**What to produce**
Each line of the listing needs to be given again exactly.

+===+

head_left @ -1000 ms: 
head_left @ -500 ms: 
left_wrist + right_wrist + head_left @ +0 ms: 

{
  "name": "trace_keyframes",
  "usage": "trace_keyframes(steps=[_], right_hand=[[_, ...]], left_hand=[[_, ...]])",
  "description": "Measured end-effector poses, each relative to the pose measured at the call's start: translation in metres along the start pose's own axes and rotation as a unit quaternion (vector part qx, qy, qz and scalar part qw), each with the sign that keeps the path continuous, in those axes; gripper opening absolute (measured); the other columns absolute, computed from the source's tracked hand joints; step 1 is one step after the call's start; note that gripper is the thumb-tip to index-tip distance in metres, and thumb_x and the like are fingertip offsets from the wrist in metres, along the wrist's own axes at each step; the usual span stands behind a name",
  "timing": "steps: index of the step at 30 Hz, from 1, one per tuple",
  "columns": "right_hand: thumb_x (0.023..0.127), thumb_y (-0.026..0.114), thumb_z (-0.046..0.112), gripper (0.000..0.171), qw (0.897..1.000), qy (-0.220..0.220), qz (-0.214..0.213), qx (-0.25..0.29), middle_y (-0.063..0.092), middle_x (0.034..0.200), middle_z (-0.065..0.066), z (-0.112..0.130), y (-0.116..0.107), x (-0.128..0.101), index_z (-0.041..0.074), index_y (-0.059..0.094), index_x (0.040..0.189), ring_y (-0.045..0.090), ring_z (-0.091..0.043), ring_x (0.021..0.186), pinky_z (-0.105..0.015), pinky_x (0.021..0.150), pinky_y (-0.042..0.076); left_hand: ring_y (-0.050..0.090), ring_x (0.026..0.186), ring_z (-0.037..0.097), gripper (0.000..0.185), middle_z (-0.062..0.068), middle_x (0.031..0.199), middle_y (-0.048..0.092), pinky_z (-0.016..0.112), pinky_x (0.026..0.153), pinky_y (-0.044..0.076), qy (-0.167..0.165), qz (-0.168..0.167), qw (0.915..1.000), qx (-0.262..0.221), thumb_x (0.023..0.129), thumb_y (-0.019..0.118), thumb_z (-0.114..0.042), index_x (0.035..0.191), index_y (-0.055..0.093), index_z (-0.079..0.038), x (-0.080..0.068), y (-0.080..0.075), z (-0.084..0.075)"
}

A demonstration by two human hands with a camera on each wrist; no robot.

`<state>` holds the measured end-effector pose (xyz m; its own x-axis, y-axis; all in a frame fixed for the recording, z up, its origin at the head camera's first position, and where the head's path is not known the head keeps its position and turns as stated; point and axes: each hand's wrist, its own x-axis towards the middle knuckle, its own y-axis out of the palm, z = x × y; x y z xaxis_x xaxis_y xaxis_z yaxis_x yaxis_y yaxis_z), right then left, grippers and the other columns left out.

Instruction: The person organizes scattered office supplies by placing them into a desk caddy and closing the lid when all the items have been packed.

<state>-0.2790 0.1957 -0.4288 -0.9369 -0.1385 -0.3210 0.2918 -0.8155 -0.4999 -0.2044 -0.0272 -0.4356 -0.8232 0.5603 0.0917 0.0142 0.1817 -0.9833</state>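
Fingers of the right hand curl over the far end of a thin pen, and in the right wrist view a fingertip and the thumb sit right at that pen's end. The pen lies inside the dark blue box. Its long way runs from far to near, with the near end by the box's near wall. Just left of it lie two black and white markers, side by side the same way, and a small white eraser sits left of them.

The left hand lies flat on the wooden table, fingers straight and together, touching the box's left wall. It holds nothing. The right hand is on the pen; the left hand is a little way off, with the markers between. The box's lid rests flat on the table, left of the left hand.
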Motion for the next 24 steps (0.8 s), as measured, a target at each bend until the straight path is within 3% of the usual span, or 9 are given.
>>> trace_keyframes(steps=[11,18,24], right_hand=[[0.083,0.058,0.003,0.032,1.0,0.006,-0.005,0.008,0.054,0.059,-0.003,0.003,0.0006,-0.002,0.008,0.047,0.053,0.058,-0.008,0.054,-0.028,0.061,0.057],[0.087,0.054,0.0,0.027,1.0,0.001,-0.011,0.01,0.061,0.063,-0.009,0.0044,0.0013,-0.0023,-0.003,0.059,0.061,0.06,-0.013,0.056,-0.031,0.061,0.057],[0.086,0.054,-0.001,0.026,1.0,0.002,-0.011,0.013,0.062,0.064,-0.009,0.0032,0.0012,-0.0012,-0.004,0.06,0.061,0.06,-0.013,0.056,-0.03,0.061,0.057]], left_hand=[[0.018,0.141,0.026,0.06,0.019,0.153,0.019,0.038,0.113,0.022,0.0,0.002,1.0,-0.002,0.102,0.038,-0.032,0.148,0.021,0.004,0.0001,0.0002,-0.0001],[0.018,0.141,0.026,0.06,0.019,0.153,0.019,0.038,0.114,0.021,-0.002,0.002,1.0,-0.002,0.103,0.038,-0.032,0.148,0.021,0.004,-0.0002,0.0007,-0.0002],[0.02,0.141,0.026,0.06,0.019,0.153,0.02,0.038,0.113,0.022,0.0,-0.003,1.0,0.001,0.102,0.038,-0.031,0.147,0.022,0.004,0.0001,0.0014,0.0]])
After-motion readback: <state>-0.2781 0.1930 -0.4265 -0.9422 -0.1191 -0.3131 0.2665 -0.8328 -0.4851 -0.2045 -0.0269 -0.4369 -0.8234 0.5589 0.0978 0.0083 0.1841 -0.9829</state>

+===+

**Solution**
head_left @ -1000 ms: 
head_left @ -500 ms: 
left_wrist + right_wrist + head_left @ +0 ms: 

{
  "name": "trace_keyframes",
  "usage": "trace_keyframes(steps=[_], right_hand=[[_, ...]], left_hand=[[_, ...]])",
  "description": "Measured end-effector poses, each relative to the pose measured at the call's start: translation in metres along the start pose's own axes and rotation as a unit quaternion (vector part qx, qy, qz and scalar part qw), each with the sign that keeps the path continuous, in those axes; gripper opening absolute (measured); the other columns absolute, computed from the source's tracked hand joints; step 1 is one step after the call's start; note that gripper is the thumb-tip to index-tip distance in metres, and thumb_x and the like are fingertip offsets from the wrist in metres, along the wrist's own axes at each step; the usual span stands behind a name",
  "timing": "steps: index of the step at 30 Hz, from 1, one per tuple",
  "columns": "right_hand: thumb_x (0.023..0.127), thumb_y (-0.026..0.114), thumb_z (-0.046..0.112), gripper (0.000..0.171), qw (0.897..1.000), qy (-0.220..0.220), qz (-0.214..0.213), qx (-0.25..0.29), middle_y (-0.063..0.092), middle_x (0.034..0.200), middle_z (-0.065..0.066), z (-0.112..0.130), y (-0.116..0.107), x (-0.128..0.101), index_z (-0.041..0.074), index_y (-0.059..0.094), index_x (0.040..0.189), ring_y (-0.045..0.090), ring_z (-0.091..0.043), ring_x (0.021..0.186), pinky_z (-0.105..0.015), pinky_x (0.021..0.150), pinky_y (-0.042..0.076); left_hand: ring_y (-0.050..0.090), ring_x (0.026..0.186), ring_z (-0.037..0.097), gripper (0.000..0.185), middle_z (-0.062..0.068), middle_x (0.031..0.199), middle_y (-0.048..0.092), pinky_z (-0.016..0.112), pinky_x (0.026..0.153), pinky_y (-0.044..0.076), qy (-0.167..0.165), qz (-0.168..0.167), qw (0.915..1.000), qx (-0.262..0.221), thumb_x (0.023..0.129), thumb_y (-0.019..0.118), thumb_z (-0.114..0.042), index_x (0.035..0.191), index_y (-0.055..0.093), index_z (-0.079..0.038), x (-0.080..0.068), y (-0.080..0.075), z (-0.084..0.075)"
}

A demonstration by two human hands with a camera on each wrist; no robot.

`<state>` holds the measured end-effector pose (xyz m; its own x-axis, y-axis; all in a frame fixed for the recording, z up, its origin at the head camera's first position, and where the head's path is not known the head keeps its position and turns as stated; point and axes: each hand's wrist, its own x-axis towards the middle knuckle, its own y-axis out of the palm, z = x × y; x y z xaxis_x xaxis_y xaxis_z yaxis_x yaxis_y yaxis_z), right then left, grippers and the other columns left out.

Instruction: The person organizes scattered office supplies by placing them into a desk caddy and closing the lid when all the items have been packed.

<state>-0.2790 0.1957 -0.4288 -0.9369 -0.1385 -0.3210 0.2918 -0.8155 -0.4999 -0.2044 -0.0272 -0.4356 -0.8232 0.5603 0.0917 0.0142 0.1817 -0.9833</state>
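Fingers of the right hand curl over the far end of a thin pen, and in the right wrist view a fingertip and the thumb sit right at that pen's end. The pen lies inside the dark blue box. Its long way runs from far to near, with the near end by the box's near wall. Just left of it lie two black and white markers, side by side the same way, and a small white eraser sits left of them.

The left hand lies flat on the wooden table, fingers straight and together, touching the box's left wall. It holds nothing. The right hand is on the pen; the left hand is a little way off, with the markers between. The box's lid rests flat on the table, left of the left hand.
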Motion for the next 24 steps (0.8 s), as measured, a target at each bend until the straight path is within 3% of the usual span, or 9 are given.
>>> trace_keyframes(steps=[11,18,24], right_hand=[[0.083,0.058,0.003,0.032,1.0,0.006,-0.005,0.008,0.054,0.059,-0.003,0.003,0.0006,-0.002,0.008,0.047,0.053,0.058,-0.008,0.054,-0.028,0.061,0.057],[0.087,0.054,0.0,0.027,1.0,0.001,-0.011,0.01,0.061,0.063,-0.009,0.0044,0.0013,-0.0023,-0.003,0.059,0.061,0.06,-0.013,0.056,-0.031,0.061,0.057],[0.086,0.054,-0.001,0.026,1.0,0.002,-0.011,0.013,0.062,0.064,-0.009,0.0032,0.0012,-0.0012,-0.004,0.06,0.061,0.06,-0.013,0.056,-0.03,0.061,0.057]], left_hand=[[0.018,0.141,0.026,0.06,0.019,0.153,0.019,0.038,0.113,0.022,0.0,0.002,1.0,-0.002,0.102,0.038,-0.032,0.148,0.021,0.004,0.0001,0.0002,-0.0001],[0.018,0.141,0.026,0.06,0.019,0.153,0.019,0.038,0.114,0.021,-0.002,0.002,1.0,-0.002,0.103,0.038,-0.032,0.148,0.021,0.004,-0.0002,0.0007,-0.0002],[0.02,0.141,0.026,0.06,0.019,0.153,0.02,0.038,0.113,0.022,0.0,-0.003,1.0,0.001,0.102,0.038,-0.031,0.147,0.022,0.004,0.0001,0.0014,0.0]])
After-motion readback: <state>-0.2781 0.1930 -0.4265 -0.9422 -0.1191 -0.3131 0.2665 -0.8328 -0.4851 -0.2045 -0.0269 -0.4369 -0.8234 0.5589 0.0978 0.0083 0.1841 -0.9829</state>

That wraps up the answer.